Dalam program 35.000 megawatt (MW), ada tujuh proyek pembangunan PLTU mulut tambang di Kalimantan, yaitu PLTU Kalimantan Selatan dan Kalimantan Tengah 3, 4, dan 5 dengan total kapasitas 600 MW, PLTU Kalimantan Timur 3, 5, dan 6 dengan total kapasitas 541 MW, dan PLTU Kalimantan Timur-Utara berkapasitas 400 MW. Proyek pembangkit tersebut ditargetkan bisa beroperasi secepatnya pada 2019.

Dalam bauran sumber energi pembangkit PLN, penggunaan batubara masih cukup dominan, yakni lebih dari 50 persen dari pembangkit.
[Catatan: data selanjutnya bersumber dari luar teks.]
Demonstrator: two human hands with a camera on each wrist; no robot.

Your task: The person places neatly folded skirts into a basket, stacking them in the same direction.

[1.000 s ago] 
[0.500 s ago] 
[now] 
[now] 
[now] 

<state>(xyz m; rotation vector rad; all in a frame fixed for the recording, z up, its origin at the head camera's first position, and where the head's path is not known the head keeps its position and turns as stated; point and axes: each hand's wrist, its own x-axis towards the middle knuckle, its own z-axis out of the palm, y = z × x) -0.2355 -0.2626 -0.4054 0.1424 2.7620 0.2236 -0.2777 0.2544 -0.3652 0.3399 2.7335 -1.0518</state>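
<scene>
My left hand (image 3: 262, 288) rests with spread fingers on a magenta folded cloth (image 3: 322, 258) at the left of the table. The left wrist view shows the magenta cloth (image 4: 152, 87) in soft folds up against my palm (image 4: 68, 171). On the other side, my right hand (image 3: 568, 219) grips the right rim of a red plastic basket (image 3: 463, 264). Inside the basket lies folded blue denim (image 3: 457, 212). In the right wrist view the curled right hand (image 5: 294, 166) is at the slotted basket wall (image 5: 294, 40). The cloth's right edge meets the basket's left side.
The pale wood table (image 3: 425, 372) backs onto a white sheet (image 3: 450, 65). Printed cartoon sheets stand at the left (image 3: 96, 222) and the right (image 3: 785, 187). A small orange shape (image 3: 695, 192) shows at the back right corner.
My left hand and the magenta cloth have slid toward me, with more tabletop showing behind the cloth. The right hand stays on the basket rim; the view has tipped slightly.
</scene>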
Pada 2016, konsumsi batubara oleh pembangkit PLN sebanyak 50,5 juta ton. Berikutnya, gas dengan porsi sekitar 20 persen, solar 11 persen, dan sisanya berupa tenaga hidro dan panas bumi.

Hati-hati

Secara terpisah, Direktur Institute for Essential Services Reform Fabby Tumiwa mengatakan, PLN harus berhati-hati dengan rencana memiliki aset tambang batubara untuk kebutuhan perusahaan. Menurut dia, tren di dunia menunjukkan perlambatan pembangunan PLTU berbahan bakar energi fosil (batubara) yang dikenal tidak ramah lingkungan.
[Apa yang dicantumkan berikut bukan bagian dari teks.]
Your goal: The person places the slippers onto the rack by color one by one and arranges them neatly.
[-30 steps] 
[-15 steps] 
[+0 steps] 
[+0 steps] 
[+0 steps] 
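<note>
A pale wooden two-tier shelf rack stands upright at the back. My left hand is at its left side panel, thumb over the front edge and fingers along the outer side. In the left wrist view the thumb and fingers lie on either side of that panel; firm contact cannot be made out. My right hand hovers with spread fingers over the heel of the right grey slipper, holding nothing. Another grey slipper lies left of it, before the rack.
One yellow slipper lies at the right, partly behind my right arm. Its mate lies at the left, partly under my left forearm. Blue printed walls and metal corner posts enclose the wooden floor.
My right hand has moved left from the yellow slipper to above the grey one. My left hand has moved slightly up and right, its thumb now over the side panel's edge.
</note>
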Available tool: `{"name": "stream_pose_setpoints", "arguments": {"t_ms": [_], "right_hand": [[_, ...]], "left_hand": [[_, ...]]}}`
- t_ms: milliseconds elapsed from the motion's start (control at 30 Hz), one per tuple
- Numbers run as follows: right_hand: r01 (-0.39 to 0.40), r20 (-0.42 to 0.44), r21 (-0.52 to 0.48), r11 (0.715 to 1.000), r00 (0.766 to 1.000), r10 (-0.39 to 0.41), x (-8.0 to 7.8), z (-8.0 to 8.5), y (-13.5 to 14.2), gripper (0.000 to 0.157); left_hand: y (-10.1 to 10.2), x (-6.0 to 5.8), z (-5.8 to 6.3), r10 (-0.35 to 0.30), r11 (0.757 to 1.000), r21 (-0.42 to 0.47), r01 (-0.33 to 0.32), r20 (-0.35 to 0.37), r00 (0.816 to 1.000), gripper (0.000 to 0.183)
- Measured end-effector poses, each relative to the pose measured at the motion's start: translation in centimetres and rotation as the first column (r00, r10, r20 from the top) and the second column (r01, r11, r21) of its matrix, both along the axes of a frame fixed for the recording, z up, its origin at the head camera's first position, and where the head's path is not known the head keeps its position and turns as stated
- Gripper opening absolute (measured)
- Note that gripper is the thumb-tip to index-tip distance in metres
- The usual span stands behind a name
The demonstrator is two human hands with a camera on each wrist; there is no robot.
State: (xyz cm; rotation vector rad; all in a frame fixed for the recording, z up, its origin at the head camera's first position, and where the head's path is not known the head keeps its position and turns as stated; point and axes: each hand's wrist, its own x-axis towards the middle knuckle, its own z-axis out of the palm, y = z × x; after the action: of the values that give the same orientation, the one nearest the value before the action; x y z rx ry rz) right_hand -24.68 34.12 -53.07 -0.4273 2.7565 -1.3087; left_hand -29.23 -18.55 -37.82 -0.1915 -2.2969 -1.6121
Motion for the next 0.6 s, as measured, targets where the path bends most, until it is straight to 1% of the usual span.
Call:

“Banyak yang beralih ke sumber energi terbarukan. Selain teknologi di bidang ini kian berkembang, ongkosnya pun akan semakin murah dibandingkan dengan pembangkit berbahan bakar batubara,” kata Fabby.
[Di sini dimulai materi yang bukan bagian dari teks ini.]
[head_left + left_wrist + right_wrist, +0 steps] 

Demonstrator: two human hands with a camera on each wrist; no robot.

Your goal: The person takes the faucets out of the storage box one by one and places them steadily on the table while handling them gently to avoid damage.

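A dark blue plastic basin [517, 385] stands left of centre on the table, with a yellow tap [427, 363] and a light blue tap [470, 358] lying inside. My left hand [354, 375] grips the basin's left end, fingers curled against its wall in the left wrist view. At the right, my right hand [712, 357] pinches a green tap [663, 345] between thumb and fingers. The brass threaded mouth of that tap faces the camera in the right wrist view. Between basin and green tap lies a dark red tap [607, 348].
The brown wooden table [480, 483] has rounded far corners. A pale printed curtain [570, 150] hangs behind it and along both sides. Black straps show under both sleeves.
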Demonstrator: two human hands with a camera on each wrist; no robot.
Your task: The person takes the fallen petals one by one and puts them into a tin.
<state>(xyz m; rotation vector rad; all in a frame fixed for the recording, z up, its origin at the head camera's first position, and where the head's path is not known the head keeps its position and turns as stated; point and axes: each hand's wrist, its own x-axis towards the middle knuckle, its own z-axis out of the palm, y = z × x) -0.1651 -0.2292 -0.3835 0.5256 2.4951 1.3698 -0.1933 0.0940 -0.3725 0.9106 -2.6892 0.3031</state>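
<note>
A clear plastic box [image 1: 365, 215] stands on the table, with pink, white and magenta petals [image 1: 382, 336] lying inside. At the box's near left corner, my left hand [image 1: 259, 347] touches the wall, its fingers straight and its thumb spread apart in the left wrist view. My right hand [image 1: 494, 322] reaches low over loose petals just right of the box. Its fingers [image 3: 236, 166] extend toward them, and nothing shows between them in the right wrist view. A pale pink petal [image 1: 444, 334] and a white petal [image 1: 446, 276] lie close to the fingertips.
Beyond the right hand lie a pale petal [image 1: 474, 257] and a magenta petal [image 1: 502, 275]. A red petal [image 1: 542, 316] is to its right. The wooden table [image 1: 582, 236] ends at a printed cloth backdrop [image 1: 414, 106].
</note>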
Menurut Fabby, cukup banyak contoh ongkos produksi listrik dari energi terbarukan lebih murah atau relatif sama dengan listrik yang diproduksi dari batubara. Saat ini di Amerika Serikat, lanjut dia, dengan teknologi tenaga surya dan penyimpanan daya, harga listriknya sekitar 4,5 sen dollar AS per kilowatt jam.

“Teknologi-teknologi energi terbarukan yang murah akan masuk ke Indonesia. PLN harus mencermati ini,” kata Fabby.

Oleh karena itu, tambah Fabby, PLN berpotensi menghadapi risiko finansial jika bersikeras ingin memiliki hak kelola tambang. Hal ini terkait perkembangan teknologi energi terbarukan yang akan mengubah peta permintaan listrik. (APO)

Sumber : kompas.id.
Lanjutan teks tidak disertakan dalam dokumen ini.